Interestingly, the researchers found that the complete plastomes were covered by transcriptome reads (>99 percent for each species) with considerable read depths (from 480 to 47,875, depending on the total data). The transcriptome sequence reads may represent processed primary transcripts that are produced from precursor transcripts, with nearly full coverage of cptranscriptome reads mapped to the plastome, indicating the basal transcription nature of the entire plastomes of plants and algae. In Chlamydomonas, the initial genome coverage (about 91 percent) was relatively low. The Chlamydomonas plastome contains more than 20 percent repetitive sequences, and this may result in reduced coverage (only one location was allowed for reads mapping; see Experimental Procedures). Indeed, after removing the repeat sequences of the Chlamydomonas plastome, the coverage exceeded 99 percent. For all the examined species, intergenic regions were also hit by substantial sequence reads, only slightly lower than that for coding regions, further suggesting that the intergenic regions are highly transcribed and that the removal of intergenic regions is not necessary for the polyadenylation/degradation of plastid primary transcripts.

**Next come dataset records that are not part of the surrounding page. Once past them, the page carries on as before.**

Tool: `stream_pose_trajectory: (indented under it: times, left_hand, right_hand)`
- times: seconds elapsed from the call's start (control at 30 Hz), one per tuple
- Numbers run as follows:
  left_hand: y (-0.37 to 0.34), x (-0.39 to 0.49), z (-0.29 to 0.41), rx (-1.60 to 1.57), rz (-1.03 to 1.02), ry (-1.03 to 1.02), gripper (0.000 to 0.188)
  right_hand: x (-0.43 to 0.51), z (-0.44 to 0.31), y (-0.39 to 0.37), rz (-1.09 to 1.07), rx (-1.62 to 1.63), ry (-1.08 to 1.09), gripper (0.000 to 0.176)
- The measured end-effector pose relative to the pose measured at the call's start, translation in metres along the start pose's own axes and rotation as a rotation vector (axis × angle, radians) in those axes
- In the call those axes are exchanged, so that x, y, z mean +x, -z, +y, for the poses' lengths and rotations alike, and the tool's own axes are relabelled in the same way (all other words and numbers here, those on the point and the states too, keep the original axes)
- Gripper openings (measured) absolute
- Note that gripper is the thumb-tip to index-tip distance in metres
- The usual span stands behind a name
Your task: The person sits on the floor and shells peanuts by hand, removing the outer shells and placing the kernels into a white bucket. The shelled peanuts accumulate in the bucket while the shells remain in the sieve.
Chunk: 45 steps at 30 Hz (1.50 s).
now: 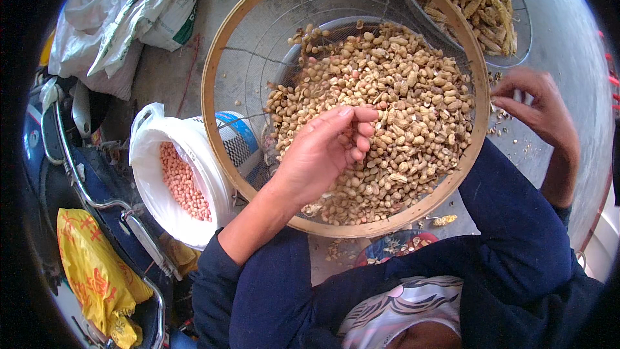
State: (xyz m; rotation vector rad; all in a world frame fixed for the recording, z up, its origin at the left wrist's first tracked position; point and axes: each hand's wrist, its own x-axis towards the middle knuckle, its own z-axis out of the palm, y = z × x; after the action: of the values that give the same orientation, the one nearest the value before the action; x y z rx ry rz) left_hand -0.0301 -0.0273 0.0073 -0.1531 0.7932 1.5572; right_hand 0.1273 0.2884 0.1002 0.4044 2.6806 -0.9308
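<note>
A round wooden-rimmed wire sieve (345, 231) holds a broad heap of peanuts in their shells (407, 102), with a few pink kernels among them. Over the middle of the heap is my left hand (329, 148), its fingers curled towards the palm. Small brownish pieces show by those fingers, but whether they lie in the hand or behind it is unclear. My right hand (535, 104) is outside the sieve's right rim, above bits of shell on the floor. Its fingers are bent, with thumb and forefinger close together; blur hides whether anything is between them.
Left of the sieve, a white bucket (140, 194) lined with a plastic bag contains pink peanut kernels (184, 182). A basin of corn cobs (477, 9) stands at the upper right. Woven sacks (140, 19), a motorcycle (97, 194) and a yellow bag (97, 276) are at the left.
</note>
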Motion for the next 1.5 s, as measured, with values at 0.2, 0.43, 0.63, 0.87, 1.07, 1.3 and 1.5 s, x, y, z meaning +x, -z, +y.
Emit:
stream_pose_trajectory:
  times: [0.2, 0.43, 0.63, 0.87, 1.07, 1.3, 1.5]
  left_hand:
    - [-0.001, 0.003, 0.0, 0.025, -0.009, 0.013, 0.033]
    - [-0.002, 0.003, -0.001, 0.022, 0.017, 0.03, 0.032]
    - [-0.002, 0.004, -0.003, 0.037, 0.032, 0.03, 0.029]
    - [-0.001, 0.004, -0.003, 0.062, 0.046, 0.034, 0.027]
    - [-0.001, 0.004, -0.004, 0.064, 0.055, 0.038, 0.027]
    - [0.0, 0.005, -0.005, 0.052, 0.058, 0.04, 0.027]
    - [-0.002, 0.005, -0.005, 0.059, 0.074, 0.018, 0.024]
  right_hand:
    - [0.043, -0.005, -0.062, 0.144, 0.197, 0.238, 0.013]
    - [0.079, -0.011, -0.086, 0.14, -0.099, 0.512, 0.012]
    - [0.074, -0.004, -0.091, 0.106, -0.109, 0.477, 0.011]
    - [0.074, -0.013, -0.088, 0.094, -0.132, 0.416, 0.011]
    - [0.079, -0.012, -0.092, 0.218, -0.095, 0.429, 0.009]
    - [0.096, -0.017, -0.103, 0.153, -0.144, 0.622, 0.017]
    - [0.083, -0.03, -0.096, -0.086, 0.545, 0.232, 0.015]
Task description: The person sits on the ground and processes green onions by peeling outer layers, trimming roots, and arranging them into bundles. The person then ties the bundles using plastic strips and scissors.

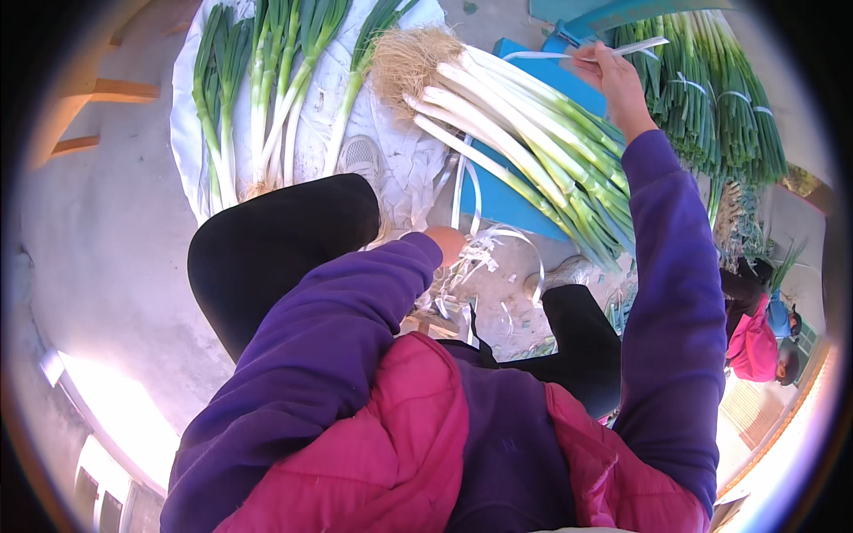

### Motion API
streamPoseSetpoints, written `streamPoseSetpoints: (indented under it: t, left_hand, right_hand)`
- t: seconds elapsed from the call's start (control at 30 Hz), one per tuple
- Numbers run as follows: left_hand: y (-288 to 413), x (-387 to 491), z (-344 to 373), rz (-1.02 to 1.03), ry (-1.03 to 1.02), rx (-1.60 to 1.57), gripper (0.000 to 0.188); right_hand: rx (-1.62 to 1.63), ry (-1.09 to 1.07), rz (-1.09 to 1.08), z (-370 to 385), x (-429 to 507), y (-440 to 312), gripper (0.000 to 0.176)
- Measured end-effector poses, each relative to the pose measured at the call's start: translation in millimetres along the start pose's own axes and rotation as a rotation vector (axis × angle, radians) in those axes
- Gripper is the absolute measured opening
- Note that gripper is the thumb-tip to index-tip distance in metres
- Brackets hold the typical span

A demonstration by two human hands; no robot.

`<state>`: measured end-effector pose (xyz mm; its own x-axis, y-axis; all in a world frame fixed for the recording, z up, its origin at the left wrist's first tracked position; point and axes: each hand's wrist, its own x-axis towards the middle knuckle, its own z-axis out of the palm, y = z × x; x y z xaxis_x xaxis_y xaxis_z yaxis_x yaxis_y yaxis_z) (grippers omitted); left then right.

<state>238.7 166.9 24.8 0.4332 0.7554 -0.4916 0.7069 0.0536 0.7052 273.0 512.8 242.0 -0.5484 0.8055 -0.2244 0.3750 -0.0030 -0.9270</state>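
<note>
A bunch of long green onions, roots to the upper left and green tops to the lower right, lies across a blue board or stool. Past its far side reaches my right hand, its fingers closed on a white plastic tie strip that runs left beyond the bunch. My left hand is low in front of me, near the white strips hanging at the blue board's near edge; its fingers are hidden, so its grip cannot be made out.
Loose green onions lie on a white sheet at the left. Tied bundles are piled at the upper right. Strip scraps litter the floor between my feet. A wooden frame stands far left; other people are at the right.
</note>
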Motion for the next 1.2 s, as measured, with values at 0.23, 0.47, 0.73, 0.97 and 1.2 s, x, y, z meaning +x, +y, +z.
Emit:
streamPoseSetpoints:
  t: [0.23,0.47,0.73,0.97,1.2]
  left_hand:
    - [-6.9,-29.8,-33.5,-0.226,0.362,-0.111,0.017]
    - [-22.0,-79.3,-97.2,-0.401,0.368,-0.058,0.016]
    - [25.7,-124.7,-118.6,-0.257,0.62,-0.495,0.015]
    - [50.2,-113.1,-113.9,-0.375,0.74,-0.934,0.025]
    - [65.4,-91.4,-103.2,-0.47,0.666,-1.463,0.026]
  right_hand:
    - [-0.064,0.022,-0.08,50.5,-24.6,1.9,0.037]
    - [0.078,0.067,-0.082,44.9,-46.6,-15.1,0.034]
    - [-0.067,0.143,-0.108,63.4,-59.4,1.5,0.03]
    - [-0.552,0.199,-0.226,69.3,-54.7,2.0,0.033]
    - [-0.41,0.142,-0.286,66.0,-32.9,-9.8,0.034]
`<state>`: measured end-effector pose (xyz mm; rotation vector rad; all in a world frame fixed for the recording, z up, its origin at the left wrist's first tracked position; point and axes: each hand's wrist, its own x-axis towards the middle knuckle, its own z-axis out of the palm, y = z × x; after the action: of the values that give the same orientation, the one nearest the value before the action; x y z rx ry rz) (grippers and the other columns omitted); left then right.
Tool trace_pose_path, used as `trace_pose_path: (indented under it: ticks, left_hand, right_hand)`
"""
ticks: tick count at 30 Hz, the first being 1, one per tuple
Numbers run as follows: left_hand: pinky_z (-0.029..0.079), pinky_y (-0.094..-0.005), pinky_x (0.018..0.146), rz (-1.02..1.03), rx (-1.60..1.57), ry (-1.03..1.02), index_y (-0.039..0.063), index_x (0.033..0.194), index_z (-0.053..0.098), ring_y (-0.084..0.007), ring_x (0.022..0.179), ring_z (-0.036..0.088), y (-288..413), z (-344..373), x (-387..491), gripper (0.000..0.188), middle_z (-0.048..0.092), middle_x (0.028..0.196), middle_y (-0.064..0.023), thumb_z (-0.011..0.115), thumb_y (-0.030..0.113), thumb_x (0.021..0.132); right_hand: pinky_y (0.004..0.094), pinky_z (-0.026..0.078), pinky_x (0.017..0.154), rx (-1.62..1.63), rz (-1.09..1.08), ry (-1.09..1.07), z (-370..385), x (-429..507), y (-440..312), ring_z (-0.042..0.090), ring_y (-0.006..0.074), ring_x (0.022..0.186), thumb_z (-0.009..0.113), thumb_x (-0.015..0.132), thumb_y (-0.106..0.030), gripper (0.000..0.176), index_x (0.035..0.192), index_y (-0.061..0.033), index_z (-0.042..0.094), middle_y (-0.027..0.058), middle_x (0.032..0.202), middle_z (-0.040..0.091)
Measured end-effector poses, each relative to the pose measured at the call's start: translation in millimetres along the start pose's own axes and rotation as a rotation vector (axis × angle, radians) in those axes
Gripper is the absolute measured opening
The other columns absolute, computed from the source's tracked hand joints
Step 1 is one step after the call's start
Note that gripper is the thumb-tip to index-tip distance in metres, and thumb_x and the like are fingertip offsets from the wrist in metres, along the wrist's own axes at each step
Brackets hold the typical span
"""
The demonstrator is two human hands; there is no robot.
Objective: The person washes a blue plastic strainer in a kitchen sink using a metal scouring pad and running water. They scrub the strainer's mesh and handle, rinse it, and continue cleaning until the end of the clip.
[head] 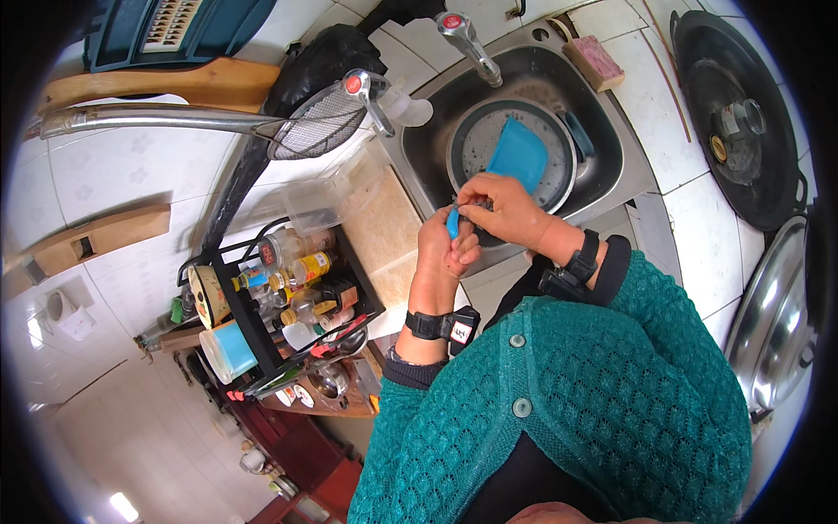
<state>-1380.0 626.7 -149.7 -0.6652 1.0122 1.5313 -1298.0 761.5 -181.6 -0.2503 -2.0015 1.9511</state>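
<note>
Over the near edge of the steel sink, my left hand is closed on a narrow blue piece. My right hand meets it from the right, its fingertips pinching a dark, stringy scrap that looks like scouring wool. Beyond the hands, a flat blue sheet or blade lies in a round grey pan in the sink; my right hand partly covers its lower end. Whether the two blue pieces are one object cannot be told. A dark blue-grey handle-like thing rests by the pan's right side.
Two taps stand behind the sink, with a pink-topped sponge block at the back right. A mesh strainer juts in from the left above a rack of bottles. A black wok holding a jar and a steel lid are at right.
</note>
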Motion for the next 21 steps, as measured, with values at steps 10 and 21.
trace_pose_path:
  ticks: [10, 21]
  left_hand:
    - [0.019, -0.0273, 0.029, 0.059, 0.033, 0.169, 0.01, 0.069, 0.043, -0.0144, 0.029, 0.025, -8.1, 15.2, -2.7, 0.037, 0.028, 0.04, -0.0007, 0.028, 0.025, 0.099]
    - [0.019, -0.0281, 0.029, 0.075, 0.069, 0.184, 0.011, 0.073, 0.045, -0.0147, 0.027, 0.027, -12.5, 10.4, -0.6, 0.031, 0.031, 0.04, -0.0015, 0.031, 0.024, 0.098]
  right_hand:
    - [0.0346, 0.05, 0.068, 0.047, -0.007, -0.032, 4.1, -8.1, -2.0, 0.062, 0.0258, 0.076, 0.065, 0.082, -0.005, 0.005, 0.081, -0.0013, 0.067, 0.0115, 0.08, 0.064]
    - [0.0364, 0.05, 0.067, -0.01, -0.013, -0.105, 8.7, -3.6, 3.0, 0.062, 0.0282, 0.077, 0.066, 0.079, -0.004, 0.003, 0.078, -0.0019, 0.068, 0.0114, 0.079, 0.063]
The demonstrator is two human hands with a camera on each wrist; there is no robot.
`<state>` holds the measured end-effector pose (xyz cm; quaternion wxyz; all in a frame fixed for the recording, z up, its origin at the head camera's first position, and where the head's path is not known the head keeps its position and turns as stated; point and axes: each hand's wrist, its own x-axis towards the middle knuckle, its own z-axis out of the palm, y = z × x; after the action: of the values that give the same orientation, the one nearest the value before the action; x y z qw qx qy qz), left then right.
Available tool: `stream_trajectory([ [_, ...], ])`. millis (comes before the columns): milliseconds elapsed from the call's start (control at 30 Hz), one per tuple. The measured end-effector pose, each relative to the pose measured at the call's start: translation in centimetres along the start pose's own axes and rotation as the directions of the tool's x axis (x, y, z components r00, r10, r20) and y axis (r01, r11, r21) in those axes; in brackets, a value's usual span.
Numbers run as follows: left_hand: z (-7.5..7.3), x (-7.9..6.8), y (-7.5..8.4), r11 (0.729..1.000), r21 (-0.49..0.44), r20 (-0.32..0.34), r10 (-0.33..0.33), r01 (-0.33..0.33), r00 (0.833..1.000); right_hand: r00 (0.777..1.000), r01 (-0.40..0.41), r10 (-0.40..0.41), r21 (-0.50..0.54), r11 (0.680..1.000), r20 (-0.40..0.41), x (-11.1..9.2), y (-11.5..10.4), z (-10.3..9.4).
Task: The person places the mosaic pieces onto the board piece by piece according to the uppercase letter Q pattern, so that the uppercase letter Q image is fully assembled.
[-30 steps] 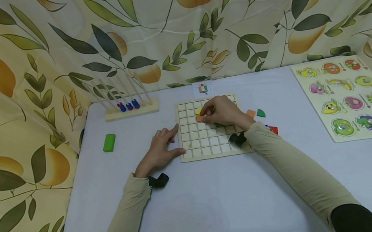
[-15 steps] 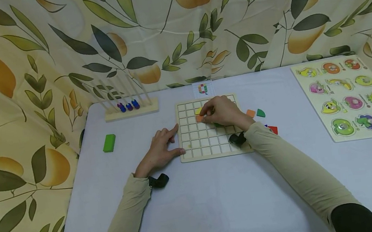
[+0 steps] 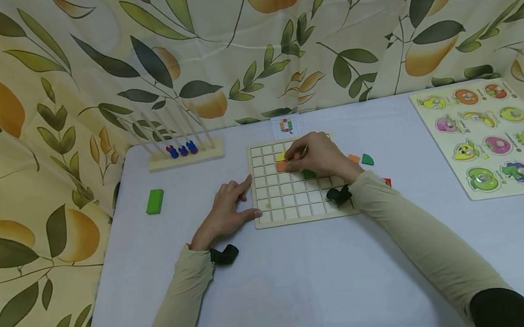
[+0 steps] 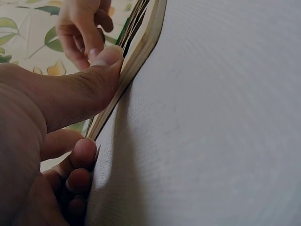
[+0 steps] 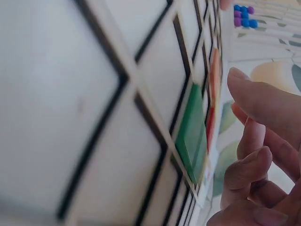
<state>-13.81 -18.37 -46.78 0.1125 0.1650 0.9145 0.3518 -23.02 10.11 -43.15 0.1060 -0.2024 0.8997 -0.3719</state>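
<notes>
A wooden grid board (image 3: 306,219) lies on the white cloth. My left hand (image 3: 223,211) touches its left edge, forefinger and thumb spread; the left wrist view shows the thumb on the rim (image 4: 126,89). Over the upper part of the board, my right hand (image 3: 319,154) has its fingertips by an orange tile (image 3: 281,166), below a yellow tile (image 3: 280,156). In the right wrist view its thumb stands apart from the bent fingers, and no piece shows between them. A green tile (image 5: 192,136) sits in the grid, with a red piece (image 5: 210,125) beyond it.
A pattern card (image 3: 287,125) lies behind the board. Loose orange (image 3: 354,158), green (image 3: 367,159) and red (image 3: 387,182) pieces lie to its right. A peg stand (image 3: 186,157) with beads and a green block (image 3: 154,201) are at left, a fruit puzzle board (image 3: 494,136) at right.
My right hand has shifted slightly to the right and up, showing more of the green tile beneath it. The left hand has kept its place on the board's edge.
</notes>
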Motion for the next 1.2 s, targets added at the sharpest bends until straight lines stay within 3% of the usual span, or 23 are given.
stream_trajectory([
  [267,0.1,0.1,0.1,1.000,-0.004,0.000,0.007,-0.007,1.000,0.998,-0.042,0.040,-0.037,0.998,-0.041,-1.6,1.9,-3.2],
  [600,0.1,0.1,0.0,1.000,0.012,-0.002,-0.011,0.011,1.000,0.983,-0.180,0.182,-0.123,0.976,0.002,-5.0,5.1,-7.1],
  [967,0.2,-0.1,0.0,1.000,0.010,0.002,-0.017,0.017,1.000,0.969,-0.234,0.244,-0.212,0.949,0.025,-7.0,6.3,-7.3],
  [1200,0.3,-0.1,0.0,1.000,0.003,-0.002,-0.010,0.010,1.000,0.985,-0.171,0.174,-0.175,0.970,0.003,-6.8,6.2,-6.8],
])
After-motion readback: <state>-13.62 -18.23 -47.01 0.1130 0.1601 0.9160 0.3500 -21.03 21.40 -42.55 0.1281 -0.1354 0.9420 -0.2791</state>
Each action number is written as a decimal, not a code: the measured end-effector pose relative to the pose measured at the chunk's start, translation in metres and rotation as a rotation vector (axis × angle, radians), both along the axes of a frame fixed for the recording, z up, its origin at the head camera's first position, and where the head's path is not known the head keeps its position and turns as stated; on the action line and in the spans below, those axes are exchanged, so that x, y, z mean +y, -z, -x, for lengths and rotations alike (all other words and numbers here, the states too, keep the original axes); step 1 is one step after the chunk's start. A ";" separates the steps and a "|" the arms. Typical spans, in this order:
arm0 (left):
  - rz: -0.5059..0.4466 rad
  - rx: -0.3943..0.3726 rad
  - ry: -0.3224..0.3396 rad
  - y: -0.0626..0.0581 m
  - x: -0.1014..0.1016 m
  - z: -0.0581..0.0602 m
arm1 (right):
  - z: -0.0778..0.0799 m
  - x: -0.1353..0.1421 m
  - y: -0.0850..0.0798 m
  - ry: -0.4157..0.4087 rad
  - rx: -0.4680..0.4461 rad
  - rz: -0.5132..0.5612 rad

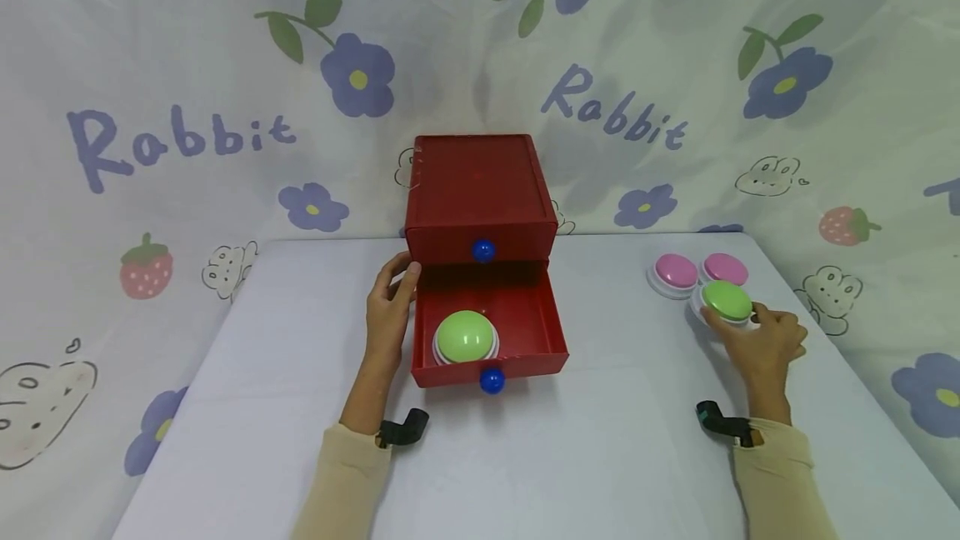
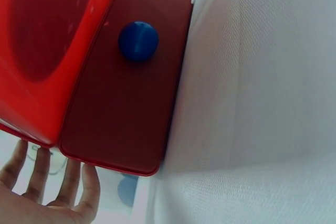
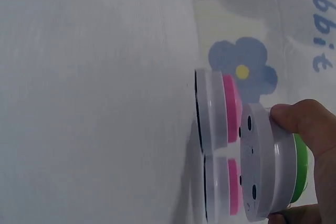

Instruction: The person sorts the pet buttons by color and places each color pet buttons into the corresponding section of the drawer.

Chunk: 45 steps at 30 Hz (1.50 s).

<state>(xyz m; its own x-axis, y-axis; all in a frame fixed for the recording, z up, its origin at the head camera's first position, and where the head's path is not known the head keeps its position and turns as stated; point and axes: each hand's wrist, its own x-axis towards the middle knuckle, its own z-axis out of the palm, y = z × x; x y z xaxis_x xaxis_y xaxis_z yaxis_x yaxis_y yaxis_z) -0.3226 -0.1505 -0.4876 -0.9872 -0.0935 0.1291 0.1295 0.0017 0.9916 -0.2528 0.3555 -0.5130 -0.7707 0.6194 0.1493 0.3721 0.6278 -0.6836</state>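
Observation:
My right hand (image 1: pixel 767 348) pinches a green push button (image 1: pixel 727 300) by its white base, thumb on one side and fingers on the other. In the right wrist view its underside with small holes (image 3: pixel 257 161) faces the pink buttons, held apart from the table. My left hand (image 1: pixel 387 311) rests at the left side of a red drawer box (image 1: pixel 472 182), its fingers (image 2: pixel 69 187) extended against the edge. The box's lower drawer (image 1: pixel 528 323) is pulled out, with another green button (image 1: pixel 465 337) in its front left part. The upper drawer is closed.
Two pink buttons (image 1: pixel 676 272) with white bases stand side by side at the back right of the white table (image 1: pixel 600 440). Blue knobs (image 1: pixel 492 381) stick out from both drawer fronts. A patterned curtain (image 1: pixel 480 65) hangs right behind the table.

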 end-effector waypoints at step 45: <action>-0.024 0.016 -0.001 0.000 0.000 0.000 | -0.023 -0.179 -0.082 -0.484 0.324 -0.013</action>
<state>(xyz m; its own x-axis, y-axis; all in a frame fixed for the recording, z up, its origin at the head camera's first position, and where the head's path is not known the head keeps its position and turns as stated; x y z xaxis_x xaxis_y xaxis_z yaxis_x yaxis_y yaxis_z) -0.3230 -0.1509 -0.4880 -0.9849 -0.0980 0.1425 0.1453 -0.0221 0.9891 -0.2297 0.1764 -0.4313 -0.8794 0.2046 0.4299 -0.1862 0.6832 -0.7061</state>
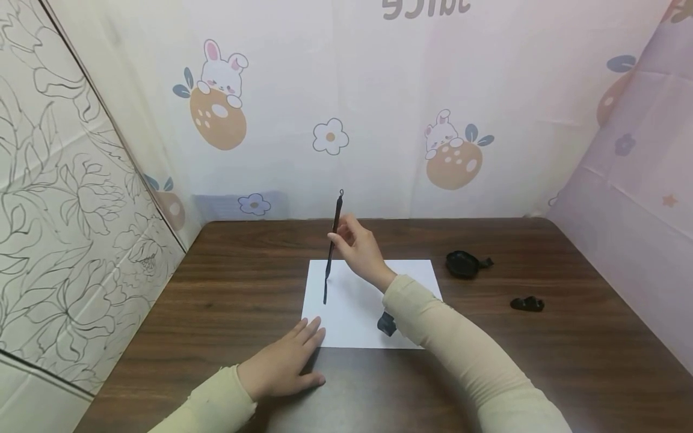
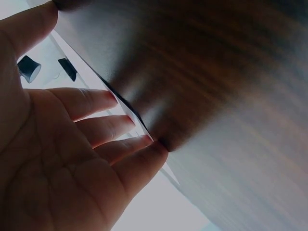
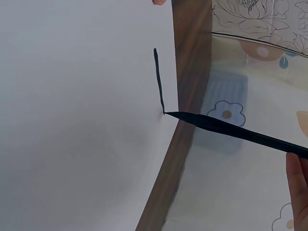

Reads mapping resulted in a few unmapped regions (~1 percent of the total genome), of which >90 percent had a sequence length <30 bp. The researchers then validated the entire plastome transcription in rice by using reverse transcription polymerase chain reaction (RT-PCR) to confirm that all genomic regions they examined were indeed transcribed. Collectively, their transcriptome analyses provide direct evidence for whole-genome transcription in both green plants and algae.
The above achievement was published in Scientific Reports 6, Article number: doi: 10.1038/srep30135 (2016), tiled Full transcription of the chloroplast genome in photosynthetic eukaryotes. PhD Students Shi, C. and Xia Enhua are the first authors; Prof. Gao Lizhi is the corresponding author; collaborators include Wang Shuo from the Kunming University of Science and Technology, et al.